Kagan has also done some notable work on LGBT rights litigation. Her most significant work is on the Solomon Amendment, legislation that withholds federal funds from colleges and universities when they ban military recruiters because the military’s Don’t Ask, Don’t Tell policy conflicts with many universities’ antidiscrimination policies. As dean, Kagan supported a lawsuit intended to overturn the legislation so military recruiters might be banned from the grounds of schools like Harvard. When a federal appeals court ruled the Pentagon could not withhold funds, she banned the military from Harvard’s campus once again. The case was challenged in the Supreme Court, which ruled the military could indeed require schools to allow recruiters if they wanted to receive federal money. Kagan, though she allowed the military back, simultaneously urged students to demonstrate against Don’t Ask, Don’t Tell.

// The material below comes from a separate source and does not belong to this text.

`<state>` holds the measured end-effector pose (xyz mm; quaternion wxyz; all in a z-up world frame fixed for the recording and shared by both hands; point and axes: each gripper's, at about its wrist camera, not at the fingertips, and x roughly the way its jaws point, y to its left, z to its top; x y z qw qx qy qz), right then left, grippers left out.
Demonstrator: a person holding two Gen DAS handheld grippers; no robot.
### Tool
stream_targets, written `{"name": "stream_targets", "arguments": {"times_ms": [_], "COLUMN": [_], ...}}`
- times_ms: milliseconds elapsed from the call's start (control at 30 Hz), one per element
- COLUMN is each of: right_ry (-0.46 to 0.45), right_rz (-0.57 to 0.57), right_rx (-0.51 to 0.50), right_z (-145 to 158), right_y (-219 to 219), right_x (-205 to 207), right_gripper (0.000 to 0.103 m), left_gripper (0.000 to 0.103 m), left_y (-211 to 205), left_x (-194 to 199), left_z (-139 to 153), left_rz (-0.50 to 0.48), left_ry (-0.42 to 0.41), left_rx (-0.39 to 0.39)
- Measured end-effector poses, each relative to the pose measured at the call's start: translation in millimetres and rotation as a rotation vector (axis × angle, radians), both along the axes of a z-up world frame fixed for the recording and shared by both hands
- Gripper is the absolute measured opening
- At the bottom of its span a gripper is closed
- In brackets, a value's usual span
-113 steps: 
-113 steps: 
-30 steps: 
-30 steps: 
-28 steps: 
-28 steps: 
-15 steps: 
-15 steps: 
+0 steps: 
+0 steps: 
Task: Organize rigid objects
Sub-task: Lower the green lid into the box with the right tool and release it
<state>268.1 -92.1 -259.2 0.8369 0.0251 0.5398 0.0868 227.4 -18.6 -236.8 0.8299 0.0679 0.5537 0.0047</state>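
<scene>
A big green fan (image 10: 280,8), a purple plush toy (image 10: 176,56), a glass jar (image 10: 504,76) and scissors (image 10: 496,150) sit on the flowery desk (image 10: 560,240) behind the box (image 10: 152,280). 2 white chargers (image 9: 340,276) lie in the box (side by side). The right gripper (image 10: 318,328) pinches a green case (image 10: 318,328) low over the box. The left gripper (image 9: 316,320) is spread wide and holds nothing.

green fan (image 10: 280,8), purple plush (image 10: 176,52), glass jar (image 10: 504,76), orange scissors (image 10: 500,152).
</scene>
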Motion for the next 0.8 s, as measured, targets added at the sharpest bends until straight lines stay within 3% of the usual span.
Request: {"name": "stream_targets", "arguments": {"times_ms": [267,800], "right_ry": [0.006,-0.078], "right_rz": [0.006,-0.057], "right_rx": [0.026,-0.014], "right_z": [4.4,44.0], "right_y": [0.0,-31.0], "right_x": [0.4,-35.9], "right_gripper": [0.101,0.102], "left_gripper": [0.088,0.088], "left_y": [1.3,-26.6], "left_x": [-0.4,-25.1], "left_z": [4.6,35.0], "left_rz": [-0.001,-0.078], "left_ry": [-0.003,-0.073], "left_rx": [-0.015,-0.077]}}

Throughout the controversy, Kagan maintained contact with Harvard Law School’s LGBT community. She attended a meeting of the student group Lambda and spoke with its leaders. Kagan has shown her commitment to advocating for LGBT rights, and it seems clear that Kagan’s experience battling Don’t Ask, Don’t Tell on campus demonstrates she understands the needs of Harvard Law’s gay and lesbian community.
Obama will have many factors to consider when filling Justice Souter’s seat on the Supreme Court. Sullivan and Kagan (and, as the Politico reported yesterday, Stanford law professor Pam Karlan, who is openly gay), are “qualified” in the traditional sense on paper, but also have the empathy and instinct for justice on behalf of the LGBT community. That is an important factor to consider.